▸ Task details
In the material below, find the line with "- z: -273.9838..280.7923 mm" and the line with "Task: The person", then output those two lines and every line between them, exactly.

== Segment start ==

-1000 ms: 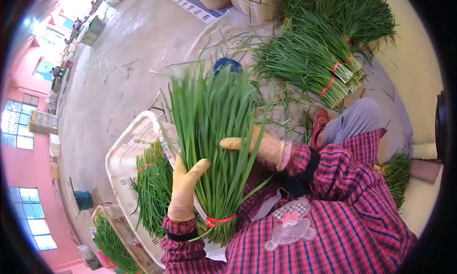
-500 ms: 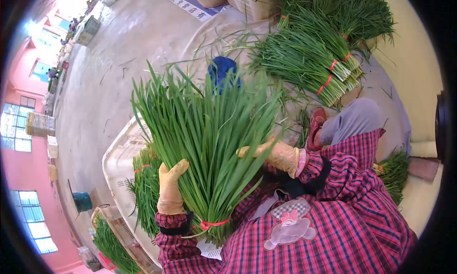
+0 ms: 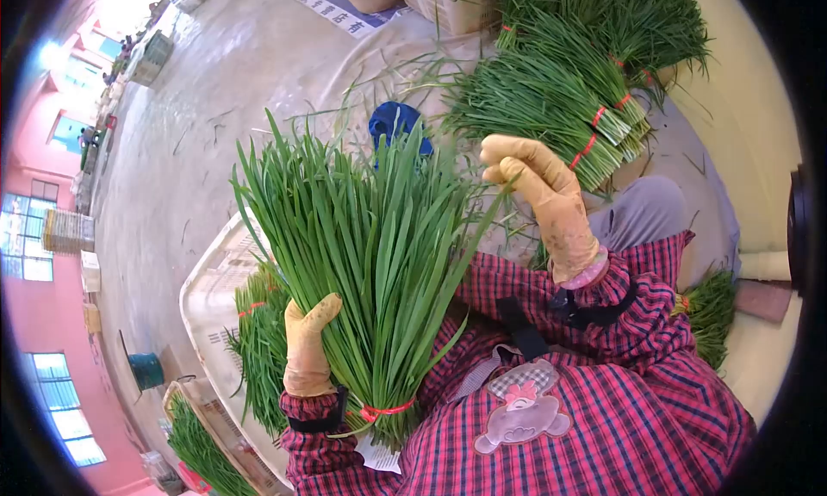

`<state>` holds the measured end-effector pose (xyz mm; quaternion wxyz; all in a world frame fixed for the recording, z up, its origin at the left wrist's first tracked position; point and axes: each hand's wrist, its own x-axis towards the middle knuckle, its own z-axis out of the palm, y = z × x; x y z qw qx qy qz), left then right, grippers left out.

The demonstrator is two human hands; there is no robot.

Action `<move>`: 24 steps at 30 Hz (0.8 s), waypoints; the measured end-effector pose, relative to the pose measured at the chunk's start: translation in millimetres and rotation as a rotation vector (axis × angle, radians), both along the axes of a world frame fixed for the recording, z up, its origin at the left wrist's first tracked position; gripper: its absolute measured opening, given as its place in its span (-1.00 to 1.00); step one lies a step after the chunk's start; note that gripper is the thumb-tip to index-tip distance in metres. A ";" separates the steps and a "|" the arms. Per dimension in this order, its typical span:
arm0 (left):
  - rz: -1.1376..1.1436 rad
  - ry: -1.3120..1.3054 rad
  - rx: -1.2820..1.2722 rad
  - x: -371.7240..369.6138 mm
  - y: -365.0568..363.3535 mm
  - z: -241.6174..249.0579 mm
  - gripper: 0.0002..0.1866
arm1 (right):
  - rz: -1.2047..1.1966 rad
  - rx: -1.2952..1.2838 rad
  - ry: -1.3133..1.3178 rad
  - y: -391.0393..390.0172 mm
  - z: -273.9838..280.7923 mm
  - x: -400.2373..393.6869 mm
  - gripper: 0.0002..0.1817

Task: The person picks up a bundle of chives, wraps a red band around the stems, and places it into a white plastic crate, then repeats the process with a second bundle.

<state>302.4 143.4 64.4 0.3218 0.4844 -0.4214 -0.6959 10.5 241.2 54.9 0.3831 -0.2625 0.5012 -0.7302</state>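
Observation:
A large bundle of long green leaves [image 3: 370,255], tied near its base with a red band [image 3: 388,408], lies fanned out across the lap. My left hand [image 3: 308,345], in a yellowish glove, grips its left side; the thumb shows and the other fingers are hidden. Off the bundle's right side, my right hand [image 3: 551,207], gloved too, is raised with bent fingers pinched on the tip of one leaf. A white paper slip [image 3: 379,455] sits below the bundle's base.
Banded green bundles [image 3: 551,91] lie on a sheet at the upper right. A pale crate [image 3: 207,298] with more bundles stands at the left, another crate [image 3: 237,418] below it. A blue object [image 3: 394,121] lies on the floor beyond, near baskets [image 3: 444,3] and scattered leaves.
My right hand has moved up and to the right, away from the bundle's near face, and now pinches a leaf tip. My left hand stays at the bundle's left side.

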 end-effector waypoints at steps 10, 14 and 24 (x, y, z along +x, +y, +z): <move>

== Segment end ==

▸ Answer section
  - z: -273.9838..280.7923 mm
  - x: -400.2373..393.6869 mm
  - gripper: 0.0002..0.1817

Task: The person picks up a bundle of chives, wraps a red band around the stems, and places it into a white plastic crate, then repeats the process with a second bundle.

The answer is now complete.